New ransomware called KimcilWare is targeting websites running the Magento ecommerce platform, used by the likes of Vizio, Olympus and Nike.
According to security experts from the online community BleepingComputer, hackers exploit vulnerabilities in the Magento ecommerce platform and install the KimcilWare ransomware on the webserver. Once installed, attackers use Rijndael block ciphers to encrypt website files and demanding Bitcoin payment ranging from $140 USD and $415 USD for decryption.
Campell, Calif.-based Magento, which is used by more than 200,000 companies according its website, offers ecommerce solutions including backend order management, online retail solutions and community tools. In a statement to Threatpost, Magento said it believes attackers are not singling out Magento and that attacks are targeting “more general web server vulnerabilities.”
“While there are reports circulating about ransomware focused on Magento shops, we do not believe that there is a new attack vector, nor do we believe that this issue is specific to Magento,” the statement read.
MalwareHunterTeam said that it knows of 10 sites that have been attacked by KimcilWare. The first known attack was on Feb. 11 and made public by what MalwareHunterTeams believes to be the hacker on the site Zone-h. More recently, on March 3, a Magento customer posted its run-in with KimcilWare ransonware.

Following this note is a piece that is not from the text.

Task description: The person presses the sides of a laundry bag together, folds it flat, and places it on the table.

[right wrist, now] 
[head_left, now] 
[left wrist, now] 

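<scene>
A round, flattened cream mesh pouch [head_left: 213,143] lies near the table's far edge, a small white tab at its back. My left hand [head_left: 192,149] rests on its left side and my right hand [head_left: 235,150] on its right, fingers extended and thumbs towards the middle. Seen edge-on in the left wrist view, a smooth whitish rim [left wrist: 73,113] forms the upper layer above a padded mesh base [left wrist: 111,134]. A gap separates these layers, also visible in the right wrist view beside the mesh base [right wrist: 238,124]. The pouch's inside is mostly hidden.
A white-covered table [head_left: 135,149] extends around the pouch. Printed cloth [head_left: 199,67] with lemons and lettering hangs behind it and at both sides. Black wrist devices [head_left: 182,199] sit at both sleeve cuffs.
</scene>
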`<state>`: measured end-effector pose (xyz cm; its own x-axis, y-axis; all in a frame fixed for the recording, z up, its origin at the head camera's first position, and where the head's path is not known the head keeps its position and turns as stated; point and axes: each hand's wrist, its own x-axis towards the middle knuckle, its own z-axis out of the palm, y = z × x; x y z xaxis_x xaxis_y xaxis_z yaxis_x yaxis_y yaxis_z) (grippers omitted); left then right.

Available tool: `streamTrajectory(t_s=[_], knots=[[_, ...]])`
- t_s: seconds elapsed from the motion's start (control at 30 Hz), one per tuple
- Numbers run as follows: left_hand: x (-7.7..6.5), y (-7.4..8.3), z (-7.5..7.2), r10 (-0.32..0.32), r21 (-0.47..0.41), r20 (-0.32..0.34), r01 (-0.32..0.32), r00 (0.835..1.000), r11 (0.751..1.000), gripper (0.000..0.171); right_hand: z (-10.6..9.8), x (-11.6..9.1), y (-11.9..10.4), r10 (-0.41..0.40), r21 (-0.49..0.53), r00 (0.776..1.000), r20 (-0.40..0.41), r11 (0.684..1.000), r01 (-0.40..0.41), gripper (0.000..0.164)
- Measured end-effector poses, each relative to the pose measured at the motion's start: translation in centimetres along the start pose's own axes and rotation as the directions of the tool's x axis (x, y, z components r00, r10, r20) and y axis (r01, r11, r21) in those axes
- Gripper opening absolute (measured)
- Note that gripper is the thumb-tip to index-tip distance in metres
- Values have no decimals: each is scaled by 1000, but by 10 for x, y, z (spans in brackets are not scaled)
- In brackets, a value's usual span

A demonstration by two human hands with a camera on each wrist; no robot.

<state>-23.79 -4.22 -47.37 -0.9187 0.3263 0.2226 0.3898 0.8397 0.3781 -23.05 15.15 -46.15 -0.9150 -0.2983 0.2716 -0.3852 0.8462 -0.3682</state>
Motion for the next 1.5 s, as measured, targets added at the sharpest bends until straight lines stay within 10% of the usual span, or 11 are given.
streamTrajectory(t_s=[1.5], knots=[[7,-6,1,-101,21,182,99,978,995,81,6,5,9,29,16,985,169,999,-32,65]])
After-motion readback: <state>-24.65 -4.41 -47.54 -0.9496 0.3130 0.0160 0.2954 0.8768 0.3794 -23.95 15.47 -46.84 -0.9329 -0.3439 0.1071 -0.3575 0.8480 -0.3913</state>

Magento counters MalwareHunterTeam’s assertion, stating it’s only aware of four sites that have been impacted by the ransomware. “There has been no increase in that number (of infections) since its initial discovery,” Magento wrote.
MalwareHunterTeam said it was unaware if the impacted sites on its radar screen were running the most recent patched version of the Magento software. However, in one instance, the MalwareHunterTeam said a site was running the most recent version of the Magento software. But the team pointed out it was unclear what the configuration of the server was making it hard to determine exactly what caused the vulnerability.
“We do not know if the site was using shared hosting or not. If shared hosting was used and not well configured, attackers could get in easily from hacking anything vulnerable on the server,” the MalwareHunterTeam told Threatpost in written correspondence.
On one Magento user forum, a customer posted he installed a clean and up-to-date version of Magento software on his server and was infected by KimcilWare. He theorized it was tied to a Helios Vimeo Video Gallery extension used on his site.
Magento said there is no evidence that a Magento extension is being used as attack vector. “We removed that extension as a precaution and scanned for malware, but have found no evidence of malware,” it wrote. The statement did specify which extension was scanned.
Who is behind the attacks and how they are penetrating the Magento platform is still an unknown. However, MalwareHunterTeam has discovered a few clues such as the fact attackers are gaining access to targeted servers via what are called web shells. “The ‘hacker’ is using web shells which are usually used by automatic attacker tools, and if the web shells was successfully uploaded, the hacker gets an email of it,” wrote MalwareHunterTeam.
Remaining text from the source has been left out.